__STORED DATA__.
==*==

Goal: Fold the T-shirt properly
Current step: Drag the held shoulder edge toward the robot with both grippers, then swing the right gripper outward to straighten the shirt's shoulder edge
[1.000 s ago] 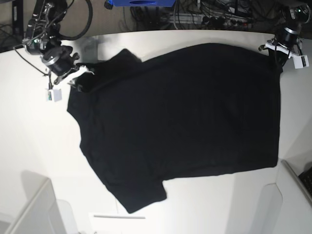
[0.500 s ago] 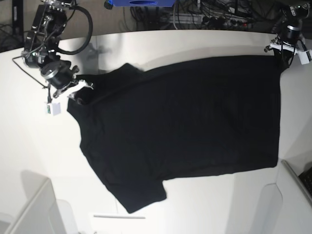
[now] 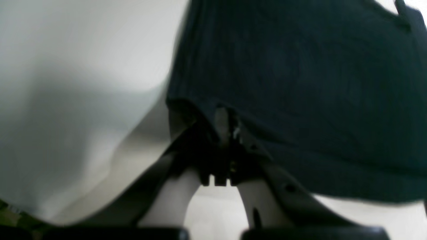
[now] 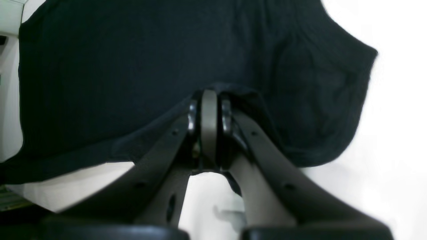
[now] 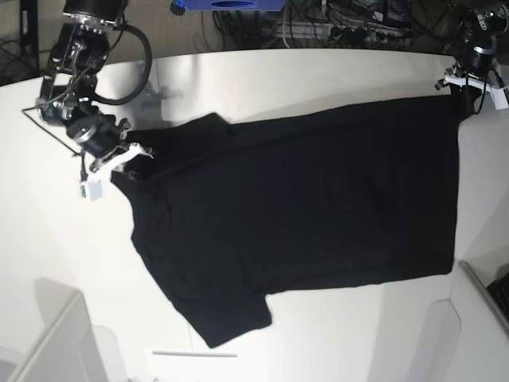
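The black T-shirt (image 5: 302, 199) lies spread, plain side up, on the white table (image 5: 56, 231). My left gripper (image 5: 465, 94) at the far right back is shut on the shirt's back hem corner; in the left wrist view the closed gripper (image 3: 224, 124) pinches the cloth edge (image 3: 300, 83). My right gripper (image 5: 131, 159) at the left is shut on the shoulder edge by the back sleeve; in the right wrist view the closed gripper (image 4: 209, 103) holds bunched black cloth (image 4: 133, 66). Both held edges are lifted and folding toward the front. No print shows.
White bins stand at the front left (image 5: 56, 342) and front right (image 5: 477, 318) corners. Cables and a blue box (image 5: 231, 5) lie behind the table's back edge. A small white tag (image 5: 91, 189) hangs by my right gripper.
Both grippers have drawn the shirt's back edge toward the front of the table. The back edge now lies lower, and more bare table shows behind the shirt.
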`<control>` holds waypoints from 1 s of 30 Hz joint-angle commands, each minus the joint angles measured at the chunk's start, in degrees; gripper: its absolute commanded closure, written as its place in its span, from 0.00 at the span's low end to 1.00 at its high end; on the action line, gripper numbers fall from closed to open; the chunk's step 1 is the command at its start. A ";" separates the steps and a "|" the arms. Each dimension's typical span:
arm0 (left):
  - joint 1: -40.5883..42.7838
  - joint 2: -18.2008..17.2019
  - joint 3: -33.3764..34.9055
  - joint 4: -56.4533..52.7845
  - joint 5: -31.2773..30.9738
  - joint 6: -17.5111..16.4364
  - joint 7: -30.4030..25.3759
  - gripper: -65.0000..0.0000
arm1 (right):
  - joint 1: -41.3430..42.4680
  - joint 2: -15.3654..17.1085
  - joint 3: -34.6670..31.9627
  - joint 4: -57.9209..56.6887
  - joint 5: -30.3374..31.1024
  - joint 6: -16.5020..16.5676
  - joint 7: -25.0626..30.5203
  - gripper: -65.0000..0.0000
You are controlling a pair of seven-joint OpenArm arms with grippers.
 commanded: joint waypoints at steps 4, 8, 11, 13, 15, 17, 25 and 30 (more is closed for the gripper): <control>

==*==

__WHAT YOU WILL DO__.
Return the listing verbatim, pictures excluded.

__SOLUTION TO THE PROBLEM__.
Goal: Fold the T-shirt properly
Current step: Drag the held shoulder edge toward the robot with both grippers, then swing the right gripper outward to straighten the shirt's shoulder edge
[1.000 s ago] 
[0.500 s ago] 
[now] 
[now] 
[now] 
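The black T-shirt (image 5: 302, 199) lies spread, plain side up, on the white table (image 5: 56, 231). My left gripper (image 5: 465, 94) at the far right back is shut on the shirt's back hem corner; in the left wrist view the closed gripper (image 3: 224, 124) pinches the cloth edge (image 3: 300, 83). My right gripper (image 5: 131, 159) at the left is shut on the shoulder edge by the back sleeve; in the right wrist view the closed gripper (image 4: 209, 103) holds bunched black cloth (image 4: 133, 66). Both held edges are lifted and folding toward the front. No print shows.
White bins stand at the front left (image 5: 56, 342) and front right (image 5: 477, 318) corners. Cables and a blue box (image 5: 231, 5) lie behind the table's back edge. A small white tag (image 5: 91, 189) hangs by my right gripper.
Both grippers have drawn the shirt's back edge toward the front of the table. The back edge now lies lower, and more bare table shows behind the shirt.
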`<control>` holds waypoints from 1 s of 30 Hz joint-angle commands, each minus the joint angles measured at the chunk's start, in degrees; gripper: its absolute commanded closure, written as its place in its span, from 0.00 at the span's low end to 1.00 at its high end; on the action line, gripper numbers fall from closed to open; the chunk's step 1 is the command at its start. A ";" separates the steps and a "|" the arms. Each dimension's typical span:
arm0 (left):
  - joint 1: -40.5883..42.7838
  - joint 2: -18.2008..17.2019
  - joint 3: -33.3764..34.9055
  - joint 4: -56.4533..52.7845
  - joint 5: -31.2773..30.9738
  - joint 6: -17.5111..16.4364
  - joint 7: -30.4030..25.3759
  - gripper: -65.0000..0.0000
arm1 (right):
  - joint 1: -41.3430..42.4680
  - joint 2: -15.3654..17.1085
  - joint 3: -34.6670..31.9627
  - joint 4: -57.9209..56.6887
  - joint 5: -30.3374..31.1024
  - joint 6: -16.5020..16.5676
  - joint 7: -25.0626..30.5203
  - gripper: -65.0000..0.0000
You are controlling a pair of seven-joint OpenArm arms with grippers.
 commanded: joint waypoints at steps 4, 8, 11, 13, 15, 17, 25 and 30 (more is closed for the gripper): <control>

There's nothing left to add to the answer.